Deke's season was filled with more unforgettable moments, including passing Kareem Abdul-Jabbar for second on the all-time blocks list with a 5-block performance against the Lakers, averaging double-digit rebounds as a starter in Yao's absence (Chuck Hayes also started some games with Mutombo coming off the bench) and inspiring one of the most unforgettable moments of all among his teammates, the Mutombo impersonation contest:

It was also just about this time that questions arose and rumors abound about Mutombo's actual birthdate, and there was real speculation in some circles that the now 41-year old Mutombo was even older than he was letting on, perhaps even as old as 45, and the Legend of Mutombo jovially grew to even greater heights.

The Rockets finished 55-27 and despite another first round loss to Utah, the win streak and Mutombo's play and personality still made the season a memorable and enjoyable one.

The '08-'09 season, however, finally saw the unceremonious end to Mutombo's illustrious career, as he collapsed in a heap in Game 2 of a first round playoff series with Portland.  He badly tore ligaments in his knee, and he announced his retirement two days later.

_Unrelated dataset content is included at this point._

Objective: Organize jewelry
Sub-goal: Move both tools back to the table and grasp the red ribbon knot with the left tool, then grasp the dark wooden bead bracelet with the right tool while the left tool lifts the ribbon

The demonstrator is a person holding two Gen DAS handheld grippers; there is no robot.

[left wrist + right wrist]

Mutombo's limited overall minutes kept his per game averages with Rockets somewhat modest, but his numbers on a per 36-minute basis were still off the charts for a 40+ year-old-man.

Mutombo finished his 5-year-career with the Rockets with per 36 averages of 7.4 points, 12.3 rebounds and 2.6 blocked shots, a multitude of amazing moments and a rightful place in one of the most impressive team lineages of big men that ever existed. Elvin Hayes, Moses Malone, Ralph Sampson, Hakeem Olajuwon, Yao Ming and Dikembe Mutombo.

In addition to his numerous playing accolades, Mutombo is also a three-time honorary Doctorate recipient and a celebrated humanitarian. The work done through his Mutombo Foundation and with the Special Olympics earned him the Kennedy Citizenship award in 2001 and again in 2009 and he was the winner of a Presidential Service Award in 1999.

A true gentleman, he also speaks nine languages, built a much-needed hospital in the Congo, and serves on the National Constitution Center Board of Trustees.

The City of Houston and Rockets fans everywhere should congratulate an adopted one of our own, Dikembe Mutombo, on his Naismith Basketball Hall of Fame induction today. Despite playing for four other teams before his Houston swan song, Deke will always be a beloved member of the Houston Rockets family.